Russian Federation (RF) recruiters ordered to find men or else are employing strong-arm tactics to fill army ranks, but Russian public enthusiasm to fight in Ukraine is low and draft evasion is rampant, according to Ukrainian telephone conversation intercepts, independent media, and intelligence intercepts by both the British Ministry of Defense (MoD) and the Pentagon.
Ukraine’s national security agency the SBU on May 18 made public a recording purportedly of a telephone conversation between an RF soldier identified as Andrei and his family in Donetsk, in which he asked them to pay bribes to give him a fictional heart condition so he might quit the military and combat service in Ukraine.
Soldiers refusing to fight face criminal charges and are sometimes tortured, he said. In a subsequent conversation a woman identified as
Andrei’s mother reported other soldiers in his unit have evaded service by faking a mental conditions.
“That’s a good way of getting out of it,” she said, according to the recording. “He hit his head a long time ago…and now he doesn’t have to go fight.”
“Do whatever you can,” her son said. “I have to get out of here.”
According to a May 19 estimate by Ukraine’s Army General Staff (AGS), since Russia’s Feb. 24 invasion of Ukraine Kremlin forces have around 28,500 men killed in action.
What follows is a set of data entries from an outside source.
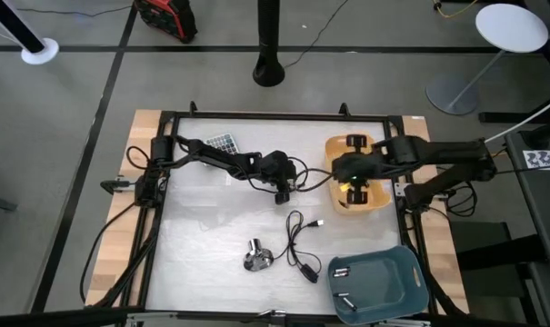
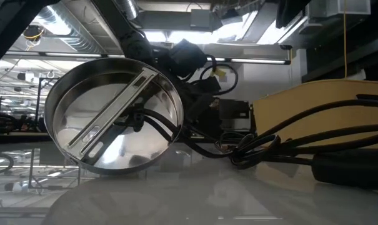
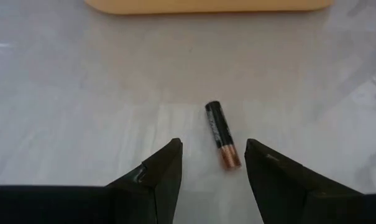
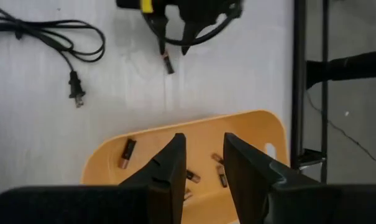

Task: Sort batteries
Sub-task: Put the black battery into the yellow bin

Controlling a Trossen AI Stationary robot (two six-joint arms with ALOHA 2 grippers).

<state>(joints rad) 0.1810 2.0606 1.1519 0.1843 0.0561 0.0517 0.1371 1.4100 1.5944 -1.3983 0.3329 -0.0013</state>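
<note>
Loose battery: you see one dark battery (image 3: 222,134) with a copper-coloured end lying flat on the white table (image 1: 211,227), between the left gripper's fingertips and slightly ahead of them, not touching either.
Left gripper: your left gripper (image 3: 212,163) hangs low over that battery near the table's middle, fingers (image 3: 166,168) spread apart and holding nothing.
Yellow tray: the yellow tray (image 4: 262,134) sits just beyond the loose battery, toward the table's right edge.
Batteries in tray: you have several batteries (image 4: 128,153) lying scattered on the tray floor, some partly hidden behind the right fingers.
Right gripper: your right gripper (image 4: 203,158) hovers above the tray, fingers (image 4: 169,165) parted with nothing between them.
Blue bin: the blue bin (image 1: 397,282) at the near right corner holds a couple of small light pieces.
Cable: a black cable (image 1: 300,238) lies coiled near the table's middle.
Metal piece: a shiny metal piece (image 1: 257,257) rests beside the cable.
Calculator: a calculator (image 1: 223,143) lies at the far left of the table.
</note>
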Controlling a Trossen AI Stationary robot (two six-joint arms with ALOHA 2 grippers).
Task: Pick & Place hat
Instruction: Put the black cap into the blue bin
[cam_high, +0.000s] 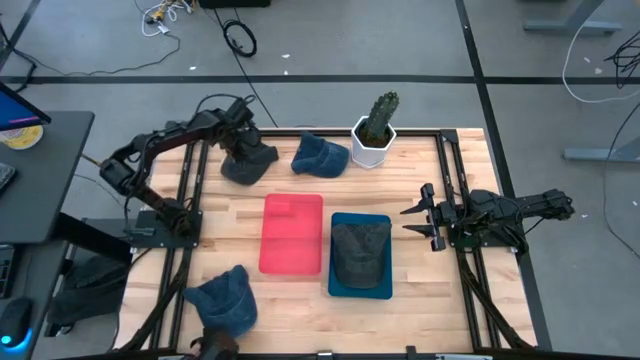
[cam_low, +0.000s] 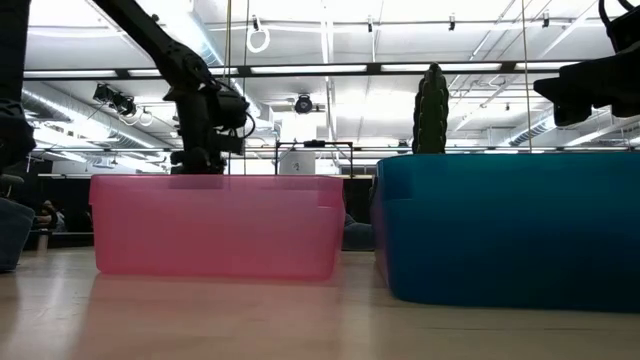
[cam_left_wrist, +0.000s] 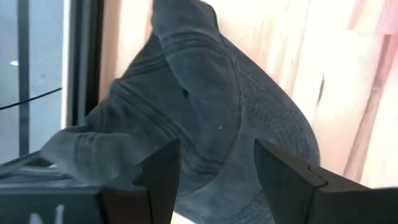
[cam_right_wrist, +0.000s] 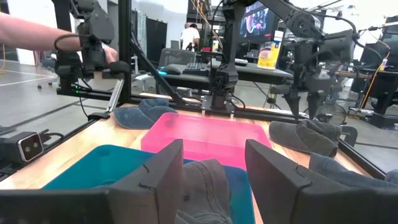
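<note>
Fingers (cam_left_wrist: 163, 180) of the left gripper (cam_high: 243, 143) standing wide open, straddling the dark grey hat (cam_high: 248, 162) in the upper left of the high view, gripping nothing yet. Hovering right over the crown, pads apparently not touching cloth. Risking a shallow pinch here: closing on a loose fold only, letting the soft cap slide out during the lift. Also risking a snag of the brim against the black frame rail (cam_high: 196, 170) just beside it.

Moving rightward: pink bin (cam_high: 292, 234) sitting empty at centre, likely target; dropping short would be leaving the hat draped over its rim. Blue hat (cam_high: 320, 155) lying just beside the grey one, near enough to get dragged along. Another blue hat (cam_high: 224, 298) resting at lower left. Potted cactus (cam_high: 377, 128) standing at upper centre, possibly in the way of a wide swing.

Further right: teal bin (cam_high: 360, 291) already holding a grey hat (cam_high: 359, 250). Right gripper (cam_high: 420, 222) waiting at the right edge, jaws parted, holding nothing.
</note>
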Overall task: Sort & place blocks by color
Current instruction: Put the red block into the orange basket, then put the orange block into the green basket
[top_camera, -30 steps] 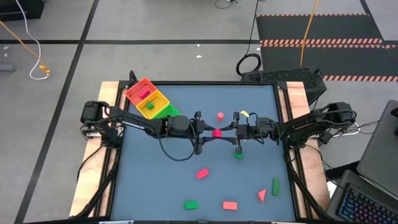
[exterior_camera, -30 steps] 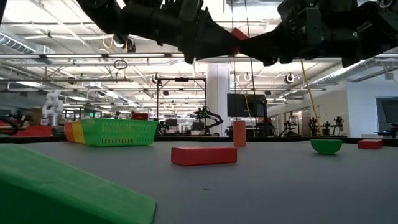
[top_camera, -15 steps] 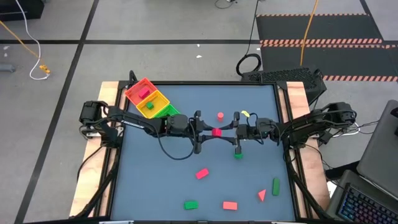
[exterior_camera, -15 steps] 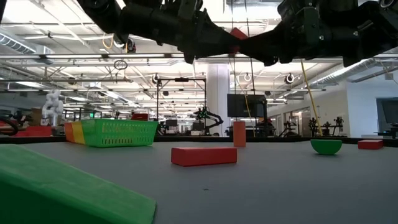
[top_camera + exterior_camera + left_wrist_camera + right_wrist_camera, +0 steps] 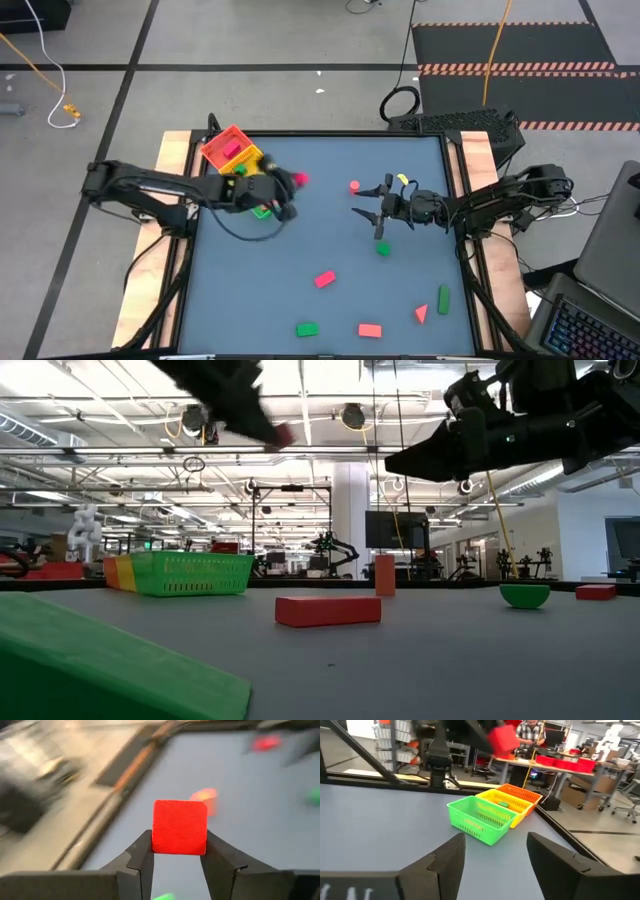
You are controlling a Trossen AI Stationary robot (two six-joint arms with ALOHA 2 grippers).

The British Ministry of Defense (MoD) on May 15 said that it believes total RF losses killed and wounded since the invasion are at least one-third of the 200,000+ men the Kremlin started the war with.
Most of the RF casualties have been concentrated in RF infantry, artillery, and tank formations, making many if not most of Moscow’s combat units in Ukraine critically short, particularly of front line fighters, and in drastic need of reinforcements, frontline Ukrainian soldiers told KP in interviews last week.
The Kremlin is responding to the combat solider gap by changing draft laws, setting police the task deliver men to draft boards to be forced into service, and particularly by targeting men living in RF-occupied Ukraine, said Kyrill Budanov, head of Ukraine’s Ministry of Defense central intelligence section, according to a May 13 UNIAN news agency report.
According to estimates by Ukrainian and international intelligence agencies, in spite of heavy army casualties in Ukraine, the Kremlin wants to avoid a cross-Russia mobilization for war, because of the danger of mass protests in large cities with substantial numbers of middle-class residents like Moscow, Petersburg, Krasonodar, Novosibirsk, and Khabarovsk.
Kremlin spokesmen have repeatedly stated new draftees into the Russian army will never serve in Ukraine, in part because the invasion is going well.
But, in RF-occupied Ukrainian territory, RF authorities have registered men aged 18-60 for potential military call-up and begun o force men aged 18-30 into uniform as soon as possible, as part of a “shadow mobilization” campaign, Budanov said.
In the RF-controlled “Donetsk Peoples’ Republic” (DPR) and the “Luhansk Peoples’ Republic” (LPR), both Ukrainian territories controlled by Russia since 2014, authorities also have canceled university student exemptions to military service, said Viktor Andriusiv, an advisor to Ukraine’s Interior Ministry, in a May 18 statement.
DPR and LPR police are, per Andriusiv’s comments and multiple news reports, going from door to door searching for young men to drag into draft boards, but results are poor because practically all potential soldiers are in hiding.
Serhiy Haidai, head of the UAF-associated Luhansk regional defense command, said that in the LPR even threats of execution by firing squad have failed to bring in draft dodgers, whose families are helping them.
On 15 May Luidmila Denysova, the Ukrainian parliament’s human rights ombudswoman said authorities in both the DPR and LPR had taken the extraordinary step of placing women aged 18-45 in draft board registers. The last time women were drafted in the former Soviet space was from 1941-45, in response to Nazi German invasion.
RF manpower shortages had become so acute in the southern wing of RF forces operating in Ukraine, that authorities in the RF-occupied Crimea have taken the politically-risky step of “mobilizing” – more than 14,000 men who had served in the Ukrainian army prior to Russia’s 2014 gunpoint annexation of the peninsula, Andruisiv said.
Unlike the DPR and LPR, the Kremlin considers Crimea part of Russia, and residents there RF citizens. Former UAF service members still living in Crimea had previously not been subject to possible mobilization in the RF army, although they had in selected cases been allowed to volunteer.
In Russia’s Charodinsky region, in the dirt-poor Caucasian territory Dagestan, per a Russia state-controlled RT-1 television news report, military commissar Magomed Mavomedov complained that the 2022 spring army enlistment campaign was going extremely badly, “even though they (draft age Dagestani men) have been repeatedly informed draftees will not be put into active military operations… (They) are refusing to respond to draft notices and ignoring draft board summons.” He said authorities needed to work harder to deliver military-age men to draft boards.